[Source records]
/---
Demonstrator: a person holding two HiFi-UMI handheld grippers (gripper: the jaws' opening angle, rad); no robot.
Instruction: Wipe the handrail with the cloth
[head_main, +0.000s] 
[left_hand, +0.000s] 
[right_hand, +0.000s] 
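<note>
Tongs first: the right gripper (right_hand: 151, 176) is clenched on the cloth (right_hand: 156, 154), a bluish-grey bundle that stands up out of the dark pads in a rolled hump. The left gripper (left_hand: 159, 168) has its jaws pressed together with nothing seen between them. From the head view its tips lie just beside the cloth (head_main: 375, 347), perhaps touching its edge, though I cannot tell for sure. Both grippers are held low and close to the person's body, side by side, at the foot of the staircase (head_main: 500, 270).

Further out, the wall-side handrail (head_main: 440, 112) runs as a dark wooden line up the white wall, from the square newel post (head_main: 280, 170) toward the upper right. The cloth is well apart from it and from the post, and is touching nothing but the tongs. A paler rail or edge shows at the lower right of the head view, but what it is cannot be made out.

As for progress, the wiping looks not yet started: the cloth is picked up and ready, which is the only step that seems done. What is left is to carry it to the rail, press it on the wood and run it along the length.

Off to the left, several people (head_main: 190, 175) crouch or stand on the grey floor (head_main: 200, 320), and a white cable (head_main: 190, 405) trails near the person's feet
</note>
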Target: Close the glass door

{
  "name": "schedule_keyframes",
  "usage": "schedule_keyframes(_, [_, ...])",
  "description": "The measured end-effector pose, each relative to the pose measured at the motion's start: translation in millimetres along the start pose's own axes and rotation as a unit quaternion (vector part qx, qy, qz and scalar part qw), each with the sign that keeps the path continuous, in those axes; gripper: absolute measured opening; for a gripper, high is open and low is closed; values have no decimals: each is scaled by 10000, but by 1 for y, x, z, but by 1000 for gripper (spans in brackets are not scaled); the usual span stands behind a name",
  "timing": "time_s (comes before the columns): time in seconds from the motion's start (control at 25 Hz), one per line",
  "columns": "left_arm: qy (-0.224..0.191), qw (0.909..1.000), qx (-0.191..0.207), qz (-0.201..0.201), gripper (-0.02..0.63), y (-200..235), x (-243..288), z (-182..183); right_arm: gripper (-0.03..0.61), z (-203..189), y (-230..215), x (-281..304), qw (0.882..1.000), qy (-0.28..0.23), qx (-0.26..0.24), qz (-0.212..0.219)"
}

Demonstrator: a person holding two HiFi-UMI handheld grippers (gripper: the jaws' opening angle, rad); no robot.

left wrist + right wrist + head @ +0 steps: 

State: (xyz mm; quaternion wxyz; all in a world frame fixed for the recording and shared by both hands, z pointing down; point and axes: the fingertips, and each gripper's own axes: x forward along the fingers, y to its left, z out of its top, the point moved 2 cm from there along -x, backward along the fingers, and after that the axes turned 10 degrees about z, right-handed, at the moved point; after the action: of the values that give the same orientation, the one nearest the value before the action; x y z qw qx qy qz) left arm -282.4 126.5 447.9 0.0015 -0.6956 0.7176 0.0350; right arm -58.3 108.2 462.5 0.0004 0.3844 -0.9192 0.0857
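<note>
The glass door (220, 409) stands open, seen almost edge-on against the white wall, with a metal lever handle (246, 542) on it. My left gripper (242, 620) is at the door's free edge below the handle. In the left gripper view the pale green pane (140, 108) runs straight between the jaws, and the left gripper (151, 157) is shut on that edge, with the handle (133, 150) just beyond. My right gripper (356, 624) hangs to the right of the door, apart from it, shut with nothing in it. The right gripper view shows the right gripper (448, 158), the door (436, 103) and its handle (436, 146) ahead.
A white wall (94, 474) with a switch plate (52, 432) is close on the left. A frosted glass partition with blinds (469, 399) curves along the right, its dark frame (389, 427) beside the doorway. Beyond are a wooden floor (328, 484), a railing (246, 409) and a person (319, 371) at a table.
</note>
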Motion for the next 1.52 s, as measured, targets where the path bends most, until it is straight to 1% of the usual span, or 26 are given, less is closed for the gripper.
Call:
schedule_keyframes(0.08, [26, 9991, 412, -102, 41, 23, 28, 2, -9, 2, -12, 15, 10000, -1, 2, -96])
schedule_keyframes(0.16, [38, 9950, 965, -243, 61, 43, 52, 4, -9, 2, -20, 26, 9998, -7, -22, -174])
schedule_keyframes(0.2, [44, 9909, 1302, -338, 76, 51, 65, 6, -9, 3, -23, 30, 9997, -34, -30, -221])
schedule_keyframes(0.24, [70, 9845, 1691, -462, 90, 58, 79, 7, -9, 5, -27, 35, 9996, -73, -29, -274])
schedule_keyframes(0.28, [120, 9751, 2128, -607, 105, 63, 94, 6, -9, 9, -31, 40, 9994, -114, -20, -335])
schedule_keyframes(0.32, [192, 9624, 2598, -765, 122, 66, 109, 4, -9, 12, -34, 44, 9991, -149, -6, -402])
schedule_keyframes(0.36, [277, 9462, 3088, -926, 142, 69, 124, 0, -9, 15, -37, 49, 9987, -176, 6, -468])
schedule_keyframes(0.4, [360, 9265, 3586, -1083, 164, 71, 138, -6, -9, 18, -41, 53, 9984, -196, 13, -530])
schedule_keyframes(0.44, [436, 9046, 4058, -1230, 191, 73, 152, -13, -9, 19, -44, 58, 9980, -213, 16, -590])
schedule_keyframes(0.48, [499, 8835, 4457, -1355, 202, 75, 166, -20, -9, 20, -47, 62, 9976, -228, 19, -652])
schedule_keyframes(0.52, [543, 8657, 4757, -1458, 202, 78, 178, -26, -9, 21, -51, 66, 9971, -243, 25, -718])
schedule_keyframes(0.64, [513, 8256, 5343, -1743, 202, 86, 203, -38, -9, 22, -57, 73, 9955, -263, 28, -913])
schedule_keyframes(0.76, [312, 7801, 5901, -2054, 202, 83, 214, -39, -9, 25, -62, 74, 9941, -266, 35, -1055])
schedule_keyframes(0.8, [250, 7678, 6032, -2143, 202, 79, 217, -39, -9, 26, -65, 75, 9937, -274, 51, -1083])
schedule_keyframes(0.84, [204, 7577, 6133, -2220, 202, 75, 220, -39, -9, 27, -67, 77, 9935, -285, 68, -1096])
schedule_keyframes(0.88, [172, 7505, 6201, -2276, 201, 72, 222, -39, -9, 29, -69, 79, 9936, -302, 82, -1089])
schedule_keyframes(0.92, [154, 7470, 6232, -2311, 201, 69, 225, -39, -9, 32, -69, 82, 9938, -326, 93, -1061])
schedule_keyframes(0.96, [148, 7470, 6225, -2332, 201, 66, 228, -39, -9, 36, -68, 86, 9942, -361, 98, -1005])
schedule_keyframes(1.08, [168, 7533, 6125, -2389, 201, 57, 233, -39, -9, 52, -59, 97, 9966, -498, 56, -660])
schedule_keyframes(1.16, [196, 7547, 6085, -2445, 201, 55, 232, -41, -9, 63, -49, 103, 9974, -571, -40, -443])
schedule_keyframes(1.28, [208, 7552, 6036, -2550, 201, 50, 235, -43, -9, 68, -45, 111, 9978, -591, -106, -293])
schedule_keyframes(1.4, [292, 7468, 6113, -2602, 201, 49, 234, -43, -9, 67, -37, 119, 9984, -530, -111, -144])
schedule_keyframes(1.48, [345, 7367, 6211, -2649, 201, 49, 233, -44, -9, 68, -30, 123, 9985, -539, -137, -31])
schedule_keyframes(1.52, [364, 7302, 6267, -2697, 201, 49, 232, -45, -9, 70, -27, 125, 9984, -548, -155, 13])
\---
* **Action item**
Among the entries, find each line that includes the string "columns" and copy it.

* **Task output**
  "timing": "time_s (comes before the columns): time in seconds from the motion's start (control at 25 Hz), one per line",
  "columns": "left_arm: qy (-0.224..0.191), qw (0.909..1.000), qx (-0.191..0.207), qz (-0.201..0.201), gripper (-0.02..0.63), y (-200..235), x (-243..288), z (-182..183); right_arm: gripper (-0.03..0.61), z (-203..189), y (-230..215), x (-281..304), qw (0.882..1.000), qy (-0.28..0.23), qx (-0.26..0.24), qz (-0.212..0.219)"

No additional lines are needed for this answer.